Are not religions a response to the universal human search for meaning, wonder and values in the face of the implacable mystery of our existence – why are we here at all?
Do human beings ever have certainty in postulating answers to life’s great questions? Are not our religions a human response to such mysteries rather than a divine revelation, as still believed by many?
Religions speak of God or Ultimate Reality as beyond description and beyond knowing. God’s existence or non-existence cannot be proved nor can we prove that some ideas about God reflect God’s character better than others(that’s if God exists – isn’t this life’s central uncertainty?). However if God exists, God is ineffable, impossible for a human mind to grasp and comprehend. All we can do is construct our images, our symbols and our metaphors to convey what we guess God might be like. Over the centuries many ideas have been generated – some are good, others are repulsive. God remains mysterious, hidden and elusive. Indeed does not life itself contain the inexpressible?
Are we moving to an age when human beings will no longer think of themselves as Jews, Muslims, Christians, Buddhist, Hindus etc.? Perhaps people (whether they have a religious or a non-religious interpretation of life) will simply think of themselves as human beings and citizens of one global village who search for meaning and in doing so draw from a global resource of wisdom and spirituality to which religious and humanist traditions have contributed.
Isn’t it true that today’s global citizens can draw, critically, on such a resource of wisdom and spirituality garnered over countless centuries as well as add judiciously to it? Such a global resource has been created through our experiences of success and failure in living authentically; through our capacity to make good relationships as well as our failure to do so – with each other, with other living creatures, with our planet and universe, and with the transcendent mystery that some believe completes the meaning of life.

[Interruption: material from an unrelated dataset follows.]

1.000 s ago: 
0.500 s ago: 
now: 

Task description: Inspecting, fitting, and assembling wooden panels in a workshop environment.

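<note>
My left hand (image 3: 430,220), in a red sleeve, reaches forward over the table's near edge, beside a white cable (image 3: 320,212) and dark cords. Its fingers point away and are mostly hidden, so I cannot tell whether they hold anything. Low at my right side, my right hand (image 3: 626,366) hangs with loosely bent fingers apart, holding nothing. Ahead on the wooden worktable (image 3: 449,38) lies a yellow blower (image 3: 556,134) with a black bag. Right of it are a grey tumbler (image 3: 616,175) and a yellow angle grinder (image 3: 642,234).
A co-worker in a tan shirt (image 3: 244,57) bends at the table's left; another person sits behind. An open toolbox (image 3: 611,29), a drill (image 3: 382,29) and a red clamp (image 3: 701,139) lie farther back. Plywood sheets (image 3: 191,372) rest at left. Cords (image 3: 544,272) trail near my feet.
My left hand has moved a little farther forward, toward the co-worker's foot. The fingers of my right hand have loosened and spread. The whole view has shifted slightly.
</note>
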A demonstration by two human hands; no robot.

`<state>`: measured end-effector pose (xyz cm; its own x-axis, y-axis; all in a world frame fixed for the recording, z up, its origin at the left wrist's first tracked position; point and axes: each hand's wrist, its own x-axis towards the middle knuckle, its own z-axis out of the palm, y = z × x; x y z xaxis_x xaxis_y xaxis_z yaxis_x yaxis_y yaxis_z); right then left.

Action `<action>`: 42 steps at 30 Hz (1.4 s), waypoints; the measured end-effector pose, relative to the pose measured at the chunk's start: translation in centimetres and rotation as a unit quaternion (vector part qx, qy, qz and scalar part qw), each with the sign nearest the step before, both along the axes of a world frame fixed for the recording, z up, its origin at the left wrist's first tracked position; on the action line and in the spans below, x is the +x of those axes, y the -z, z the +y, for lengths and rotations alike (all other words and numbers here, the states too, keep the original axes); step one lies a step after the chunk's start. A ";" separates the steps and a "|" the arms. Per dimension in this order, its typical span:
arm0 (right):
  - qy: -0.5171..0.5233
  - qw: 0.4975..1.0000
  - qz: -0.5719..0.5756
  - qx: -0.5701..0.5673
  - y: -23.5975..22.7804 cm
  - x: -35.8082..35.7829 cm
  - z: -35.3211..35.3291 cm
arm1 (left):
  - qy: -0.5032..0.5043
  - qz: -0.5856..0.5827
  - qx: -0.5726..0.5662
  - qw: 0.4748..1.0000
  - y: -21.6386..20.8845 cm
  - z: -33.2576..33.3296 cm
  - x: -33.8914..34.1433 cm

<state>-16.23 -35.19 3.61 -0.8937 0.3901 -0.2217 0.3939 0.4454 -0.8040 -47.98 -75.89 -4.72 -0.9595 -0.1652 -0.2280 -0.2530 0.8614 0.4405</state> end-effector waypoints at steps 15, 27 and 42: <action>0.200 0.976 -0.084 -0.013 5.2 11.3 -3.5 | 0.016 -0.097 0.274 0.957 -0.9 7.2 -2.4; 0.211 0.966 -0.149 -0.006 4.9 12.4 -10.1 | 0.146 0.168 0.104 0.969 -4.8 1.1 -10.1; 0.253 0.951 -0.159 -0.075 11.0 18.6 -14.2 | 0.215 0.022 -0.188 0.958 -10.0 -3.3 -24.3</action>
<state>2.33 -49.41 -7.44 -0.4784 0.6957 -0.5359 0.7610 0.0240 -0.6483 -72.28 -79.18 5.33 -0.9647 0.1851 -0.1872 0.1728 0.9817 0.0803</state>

It is liberating to have an understanding of the scriptures of the major world faith traditions which allows a person to say: “that is what people claimed thousands of years ago to be right or to be the will of their god, but what they believed then does not constrain how I think today “. Is it not part of the dignity and responsibility of being human, and our human right, that we have to work out our moral conclusions, our political ideas and (if we have them) our theological convictions, however provisional, for ourselves?